The concept is as simple as it is brilliant: the ten invited chefs present new ideas and creations. Dishes that have not previously been on the menu of the respective house in this form, but which reveal its signature and style. And to keep the endeavor from becoming too simple, there is an overarching theme that should be common to all dishes. In this case it read: city, country, river.
Tohru Nakamura showed directly how different the interpretations of this theme can be. The 31-j?hrige chef of the Geisels Werneckhof distinguished with two Michelin stars was selected few days ago only by the Feinschmecker for the cook of the year. To open, he and colleague Dominik Schmid first sent a pastrami of New Zealand venison leg with elderberry, hazelnut and hemp seeds. The first official course was knitted around mackerel, myoga, nutmeg squash, clam viangrette and myrtle. A sensational plate that shows the precise and balanced play with flavors and acidity that Nakamura understands like few others. In addition, the myrtle, a product rather unknown to most participants (including the author of these lines), brought an exciting aroma, distantly reminiscent of almond or marzipan. A great start.
Nine more plates of the other protagonists followed. Most interpreted the overall theme in a more classical way, i.e. not focused on the well-known guessing game and served as alliteration, but on the provinence of the products from city, country and river.
Michael Simon Reis served a “Bavarian snack plate,” in keeping with his Upper Bavarian heritage from Johanns in Waldkirchen. What distinguishes his cuisine is both the focus on local products and the traditions of his region. The echoes of the school of Nordic Cusine he interprets freely, centered around products and modern kitchen techniques. As a special highlight of the already great plate, Reiss combined a juice of beetroot fermented with lactic bacteria as sweet components.
Local hero Jan Hartwig from Munich Atelier sent a pike perch on ceviche broth, almond cream and Bavarian cabbage under a cap of pickled Iberico Press into the round. A perfectly cooked fish, which of course harmonizes wonderfully with the Iberico, complemented by a slight spiciness and freshness of the Peruvian brew.
The fascinating thing about this event format is seeing how chefs can engage in dialogue with each other, give feedback on their colleagues’ dishes, and thus think outside the box together, recharge their creative batteries, and take away new ideas and inspiration. And for us as an interested professional audience, it is at least as exciting to see so many different culinary concepts and listen to great chefs in such a short time.
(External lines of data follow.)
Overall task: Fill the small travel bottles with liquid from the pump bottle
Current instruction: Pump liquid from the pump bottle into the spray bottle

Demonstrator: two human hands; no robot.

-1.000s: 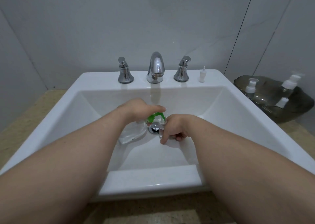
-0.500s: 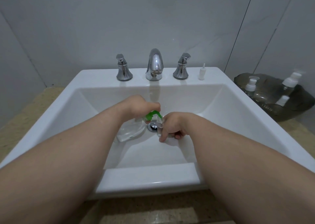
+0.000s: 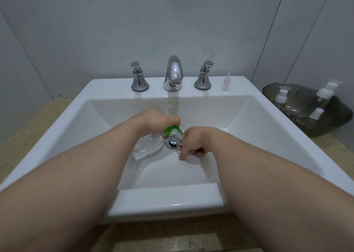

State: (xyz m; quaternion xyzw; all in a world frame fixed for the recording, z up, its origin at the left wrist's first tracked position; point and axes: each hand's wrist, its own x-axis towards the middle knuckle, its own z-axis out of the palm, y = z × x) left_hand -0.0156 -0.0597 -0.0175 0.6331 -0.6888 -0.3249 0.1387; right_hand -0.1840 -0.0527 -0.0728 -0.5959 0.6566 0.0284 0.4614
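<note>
Both my hands are low in the basin of the white sink (image 3: 168,200), reached in past its front rim. My left hand (image 3: 159,119) is curled down over the green pump head (image 3: 171,131) of the clear pump bottle (image 3: 145,146) and grips it from above. The bottle is tilted, its base toward me and to the left, close to the basin floor. My right hand (image 3: 193,140) has its fingers and thumb wrapped round a small clear travel bottle (image 3: 180,142) and holds it upright, its mouth right at the tip of the green spout. I cannot tell whether any liquid is passing. The two bottles meet just above the chrome drain (image 3: 171,142). Further back, on the sink's deck, stands the chrome tap (image 3: 173,73), with the left handle (image 3: 138,77) and the right handle (image 3: 204,76) beside it. A small white nozzle piece (image 3: 227,82) stands upright just past the right handle. Off to the far right, on the beige worktop (image 3: 28,127), sits a dark dish (image 3: 306,121) with three white-capped bottles (image 3: 281,96) in it.
</note>
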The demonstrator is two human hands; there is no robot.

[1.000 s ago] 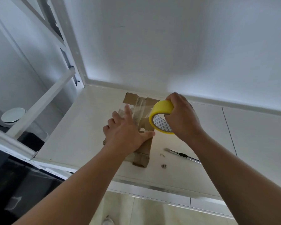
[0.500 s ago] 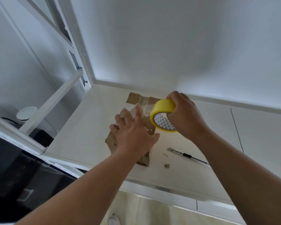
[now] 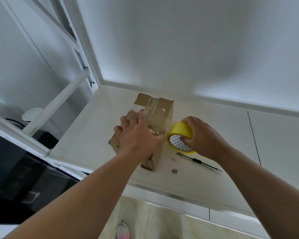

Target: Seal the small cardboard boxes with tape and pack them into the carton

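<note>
Sealing: small cardboard box [image 3: 160, 118] at the middle of the bench [image 3: 93, 128], long axis back edge to front edge.
Left hand [image 3: 136, 137]: fingers straight, pressing box top.
Right hand [image 3: 202, 137]: clenched round yellow tape roll [image 3: 179, 130], just right of box.
Utility knife [image 3: 199, 163]: nearer right hand.

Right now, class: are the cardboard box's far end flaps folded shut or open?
Open: the far flaps stick out unfolded beyond the cardboard box, with clear tape strung across them.
</note>
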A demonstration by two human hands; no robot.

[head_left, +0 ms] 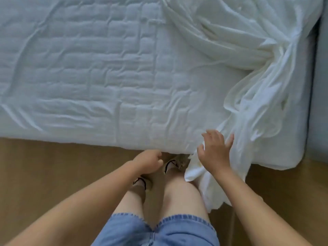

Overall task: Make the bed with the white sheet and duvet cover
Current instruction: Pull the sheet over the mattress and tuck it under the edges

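Observation:
A quilted white mattress pad (85,71) covers the bed across the upper view. A thin white sheet (248,55) lies bunched on the bed's right part and spills over the near edge toward the floor. My right hand (214,150) hovers over the hanging sheet at the bed edge, fingers spread, holding nothing. My left hand (148,161) is at the bed's near edge with its fingers loosely curled; nothing shows in it.
A wooden floor (44,174) runs along the bed's near side. A grey surface (319,86) borders the bed on the right. My legs in denim shorts (156,231) and socked feet (170,166) stand against the bed edge.

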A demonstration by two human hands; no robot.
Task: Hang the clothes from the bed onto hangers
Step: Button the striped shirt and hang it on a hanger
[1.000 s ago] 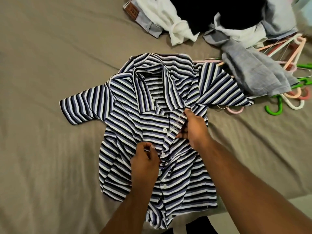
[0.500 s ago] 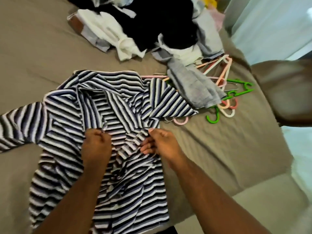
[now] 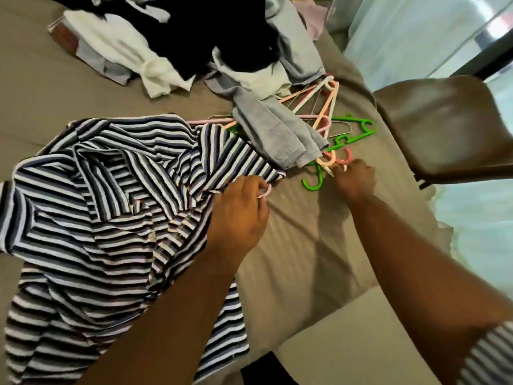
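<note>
On the bed (image 3: pixel 305 259), the striped shirt (image 3: pixel 111 218) is spread out front-up, collar open and pretty rumpled, so I'll place everything off that. Right at the shirt's right sleeve edge, the left hand (image 3: pixel 238 215) has its grip closed round the hook of a pink hanger (image 3: pixel 266 192). The fingers are curled over it, and the rest of that hanger is hidden by the shirt.

Further right of the shirt, clear of the fabric, the right hand (image 3: pixel 355 177) is down on the hook ends of a bunch of hangers (image 3: pixel 329 112), pink, peach, white and green plus some wire ones. Its fingers are curled in among the hooks, but whether that grip actually has hold of one I honestly can't tell, the knuckles are in the way. A green hook (image 3: pixel 313 184) lies flat between the two hands.

A grey garment (image 3: pixel 272 132) is draped over the hangers, touching the shirt's upper right edge. Beyond the shirt sits the pile of clothes (image 3: pixel 222 37), white, black and grey stuff. Right of the shirt, past the bed edge, there's a brown chair (image 3: pixel 444 126).
</note>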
Bobby Bräuer, from Munich Dining Room, showed an exciting interpretation of rabbit, eel and nutmeg squash from his own new urban garden.
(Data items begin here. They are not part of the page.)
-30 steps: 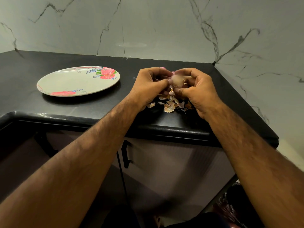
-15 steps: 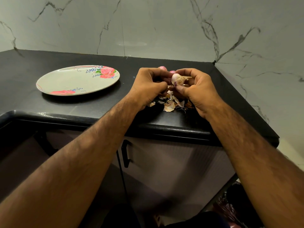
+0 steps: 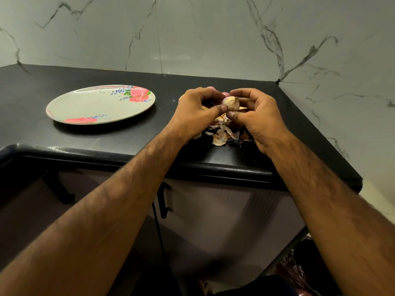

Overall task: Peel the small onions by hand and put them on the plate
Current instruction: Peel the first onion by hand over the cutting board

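Fingers (image 3: pixel 222 107) of both hands were curled round one small onion (image 3: pixel 231 103), left hand (image 3: pixel 192 112) and right hand (image 3: pixel 259 121) pinching it together above the bench (image 3: pixel 128 144), toward its right end. Beneath them, nearer the front edge, lay a heap of dry peels (image 3: pixel 221 138), partly hidden by the wrists. A flowered plate (image 3: pixel 64 112) sat well apart to the left. Pink onions (image 3: pixel 211 88) peeked from behind the knuckles, mostly covered.

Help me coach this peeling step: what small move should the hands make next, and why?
Probably pull the left thumb back to strip off another flake of skin. The small pale onion, pinched between the left hand and right hand, shows dry tan skin, so it seems not ready for the round flowered plate; the flake can drop onto the heap of papery peels below.
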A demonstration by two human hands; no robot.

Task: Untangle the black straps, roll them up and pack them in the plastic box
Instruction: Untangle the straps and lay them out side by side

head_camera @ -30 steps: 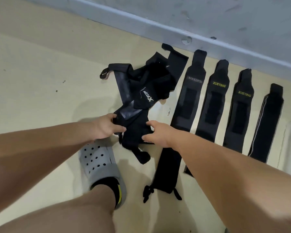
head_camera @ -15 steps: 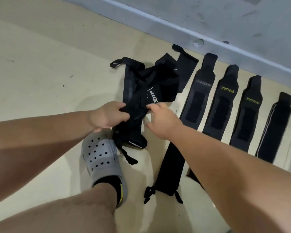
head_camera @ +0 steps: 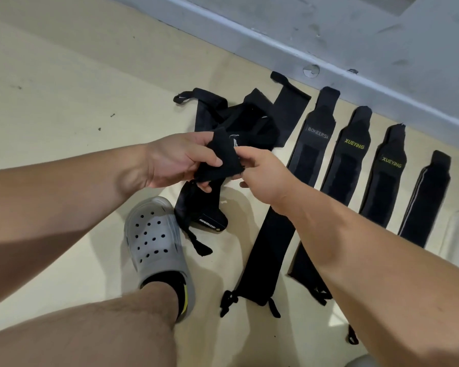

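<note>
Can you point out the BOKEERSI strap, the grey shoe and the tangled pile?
BOKEERSI strap (head_camera: 308, 161), head view, wide part under the lettering.
grey shoe (head_camera: 149, 234), head view, holed top.
tangled pile (head_camera: 249, 120), head view, middle of the heap.

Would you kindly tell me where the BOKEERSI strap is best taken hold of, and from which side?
Probably the near end of the BOKEERSI strap, beside its cord loops, pinched from the person's side: it lies flat and straight, that end free and closest. The left hand and right hand hold the tangled strap.
</note>
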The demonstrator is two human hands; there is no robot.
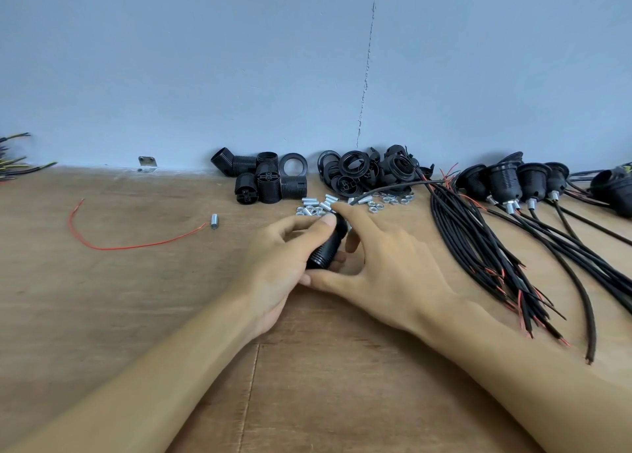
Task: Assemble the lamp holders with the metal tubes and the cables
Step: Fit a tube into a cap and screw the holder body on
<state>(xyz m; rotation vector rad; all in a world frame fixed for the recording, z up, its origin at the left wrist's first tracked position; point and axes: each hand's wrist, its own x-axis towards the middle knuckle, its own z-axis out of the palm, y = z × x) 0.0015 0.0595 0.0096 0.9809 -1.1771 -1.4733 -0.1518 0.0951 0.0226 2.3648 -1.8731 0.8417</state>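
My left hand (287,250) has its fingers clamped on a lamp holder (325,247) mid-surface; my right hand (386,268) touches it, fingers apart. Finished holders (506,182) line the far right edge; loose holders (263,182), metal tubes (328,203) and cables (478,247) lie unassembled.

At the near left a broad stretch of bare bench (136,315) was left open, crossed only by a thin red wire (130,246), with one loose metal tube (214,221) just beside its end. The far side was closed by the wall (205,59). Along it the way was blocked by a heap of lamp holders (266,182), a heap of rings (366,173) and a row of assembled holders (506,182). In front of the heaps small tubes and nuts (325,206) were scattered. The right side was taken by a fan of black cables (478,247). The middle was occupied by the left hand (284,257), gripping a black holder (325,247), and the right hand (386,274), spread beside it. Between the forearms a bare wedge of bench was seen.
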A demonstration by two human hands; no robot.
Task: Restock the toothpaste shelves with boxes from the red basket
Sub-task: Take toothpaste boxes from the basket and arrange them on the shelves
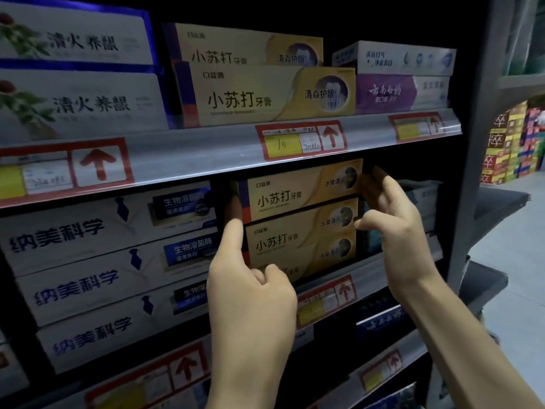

Also from Hamburg was Marcel Görke from Stüffel. In keeping with his northern German roots, he brought along a Hamburg eel soup. Naturally reinterpreted with ham broth, a salty steamed noodle, field vegetables and herbs.
The chef of the house, Diethard Urbansky, presented cheeks and tails of piglet, smoked eel, malt beer and bean. A strong course with a nice contrast of textures and a subtle, very restrained, rather accentuating inclusion of the eel.
Nenad Milnrevic from Focus in Vitznau, Switzerland (2 stars) surprised all participants with a very unusual creation: the duck from the lan, on the river and in the city were served separately in three preparations. As an egg, as a cooked breast and as a Hot Duck.
Another wild card winner, Christian Sturm-Wilms from Bonn (Yunico, at the Kameha Grand) sent in an interpretation of Berlin-style liver, country bread, parsnip, apple, yodo, crayfish and eel. A rather sumptuous course, characterized by the flavors of Japanese cuisine, to which Sturm-Wilms and his team have dedicated themselves.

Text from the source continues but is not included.